According to the MSM, repeal of Obamacare would have detrimental effects on the economy.

Via Reuters:

In a preliminary estimate of legislation the House is set to begin debating on Friday, the CBO said repealing the law that President Barack Obama and his fellow Democrats enacted would “increase federal budget deficits over the 2012-2019 period by a total of roughly $145 billion (93 billion pounds).” It said that figure would rise to $230 billion by 2021.

The CBO also said repeal would result in 32 million fewer people having health insurance.

Sounds scary.  But is it true?  Only if you accept the original fantasy numbers that are really nothing but smoke and mirrors.

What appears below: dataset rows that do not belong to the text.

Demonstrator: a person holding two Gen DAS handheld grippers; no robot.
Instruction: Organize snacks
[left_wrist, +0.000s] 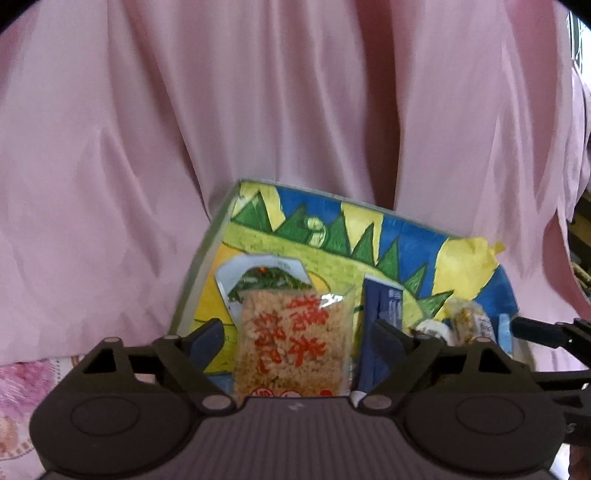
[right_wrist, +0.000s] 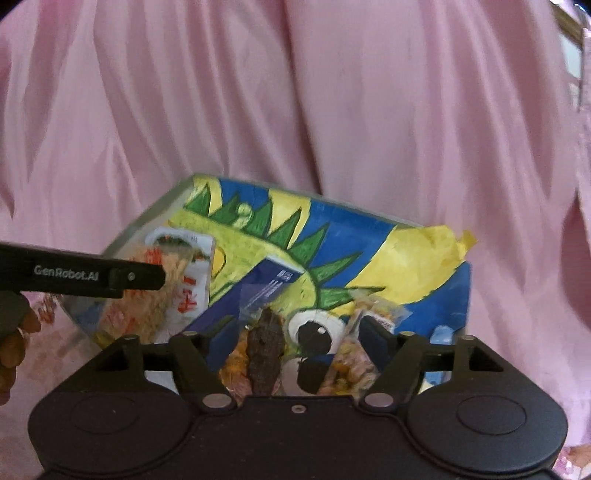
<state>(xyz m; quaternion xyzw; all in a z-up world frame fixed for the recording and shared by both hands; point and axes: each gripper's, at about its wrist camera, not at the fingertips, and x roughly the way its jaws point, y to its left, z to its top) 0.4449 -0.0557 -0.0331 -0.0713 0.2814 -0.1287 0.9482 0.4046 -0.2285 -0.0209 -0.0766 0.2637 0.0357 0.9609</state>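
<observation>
A box (left_wrist: 332, 236) painted with a green spiky creature on blue and yellow holds several snack packets. A clear rice-cracker packet with red characters (left_wrist: 291, 343) stands upright in it, between the fingers of my left gripper (left_wrist: 295, 339). The gripper is open, with a gap on both sides of the packet. A blue packet (left_wrist: 380, 306) leans just right of it. My right gripper (right_wrist: 297, 338) is also open, around a clear packet with a dark brown snack (right_wrist: 266, 350) low in the box (right_wrist: 369, 229). A nut-mix packet (right_wrist: 369, 317) lies by its right finger.
Pink draped fabric (left_wrist: 258, 110) fills the background behind the box. A pink floral cloth (left_wrist: 22, 387) covers the surface below. A left gripper finger (right_wrist: 136, 277) reaches across from the left, with a hand (right_wrist: 11, 343) at that edge. A right gripper finger (left_wrist: 535, 329) shows at right.
</observation>
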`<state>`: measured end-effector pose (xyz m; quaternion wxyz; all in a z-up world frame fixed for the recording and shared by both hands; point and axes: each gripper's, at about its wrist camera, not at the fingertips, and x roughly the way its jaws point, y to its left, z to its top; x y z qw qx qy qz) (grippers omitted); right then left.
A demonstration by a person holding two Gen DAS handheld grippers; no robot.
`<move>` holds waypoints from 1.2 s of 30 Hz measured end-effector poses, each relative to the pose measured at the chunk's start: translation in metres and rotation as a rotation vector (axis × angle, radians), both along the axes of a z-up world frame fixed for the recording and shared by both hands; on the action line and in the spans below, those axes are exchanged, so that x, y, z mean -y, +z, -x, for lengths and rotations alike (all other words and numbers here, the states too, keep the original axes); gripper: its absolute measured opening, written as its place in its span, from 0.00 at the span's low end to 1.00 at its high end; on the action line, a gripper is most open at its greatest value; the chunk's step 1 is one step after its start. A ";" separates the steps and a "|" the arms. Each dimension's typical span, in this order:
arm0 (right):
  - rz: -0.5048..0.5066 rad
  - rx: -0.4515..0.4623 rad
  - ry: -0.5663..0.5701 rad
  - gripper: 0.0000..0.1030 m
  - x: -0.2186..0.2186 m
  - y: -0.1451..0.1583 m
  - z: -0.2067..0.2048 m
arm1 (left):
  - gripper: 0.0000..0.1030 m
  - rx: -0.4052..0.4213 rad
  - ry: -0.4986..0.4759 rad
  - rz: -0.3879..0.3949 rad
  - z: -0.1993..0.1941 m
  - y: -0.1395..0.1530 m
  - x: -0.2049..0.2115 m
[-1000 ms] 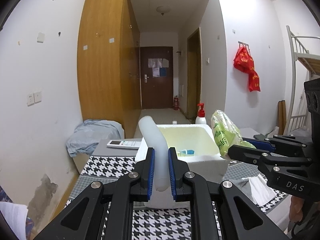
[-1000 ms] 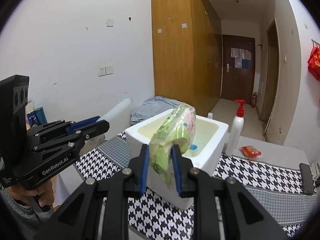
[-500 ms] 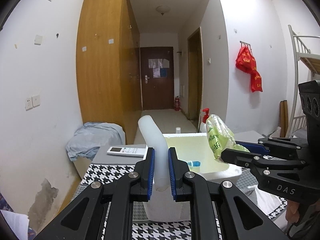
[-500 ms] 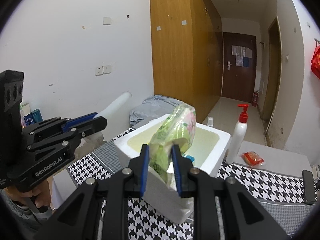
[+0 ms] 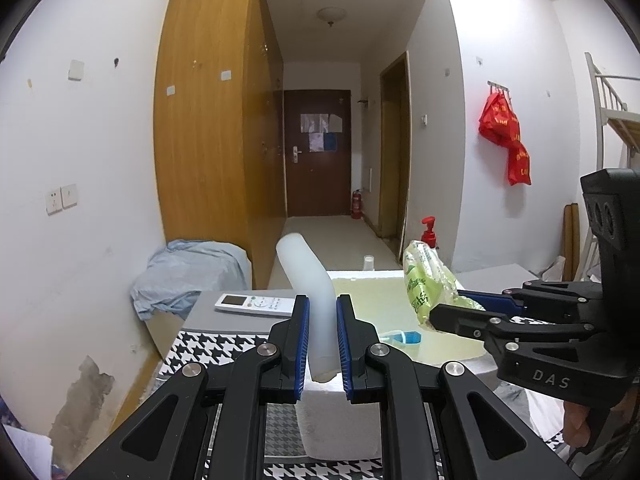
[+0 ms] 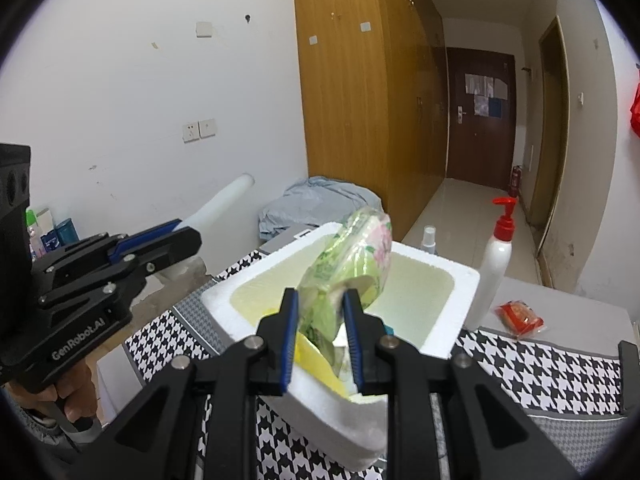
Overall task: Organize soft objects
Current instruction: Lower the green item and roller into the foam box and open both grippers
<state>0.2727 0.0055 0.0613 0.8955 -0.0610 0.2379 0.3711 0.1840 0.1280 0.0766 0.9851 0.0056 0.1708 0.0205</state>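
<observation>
A surface [image 6: 560,364] under a houndstooth cloth carries an open white foam box [image 6: 436,344]. Above the box's near rim, the right tool [image 6: 320,332] is clenched on a green-wrapped tissue pack [image 6: 352,260] (floral print on one face). To its left, the left tool [image 5: 322,340] squeezes a white foam tube [image 5: 308,280] that leans up and away, over the box's near corner. A small blue item [image 5: 406,337] lies inside the box.
</observation>
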 end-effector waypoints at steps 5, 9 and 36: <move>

Senator Tom Coburn offered this analysis:

• Repeal Reduces Health Insurance Costs for Americans. “In particular, if H.R. 2 was enacted, premiums for health insurance in the individual market would be somewhat lower than under current law…”

• Repeal Reduces Federal Spending on Health Care. “Last March, CBO estimated that enacting PPACA and the relevant provisions of the Reconciliation Act would increase the “federal budgetary commitment to health care” by about $400 billion over the 2010–2019 period; CBO uses that term to describe the sum of net federal outlays for health programs and tax preferences for health care. In contrast, CBO estimated that enacting that legislation would reduce the federal budgetary commitment to health care during the decade after 2019.”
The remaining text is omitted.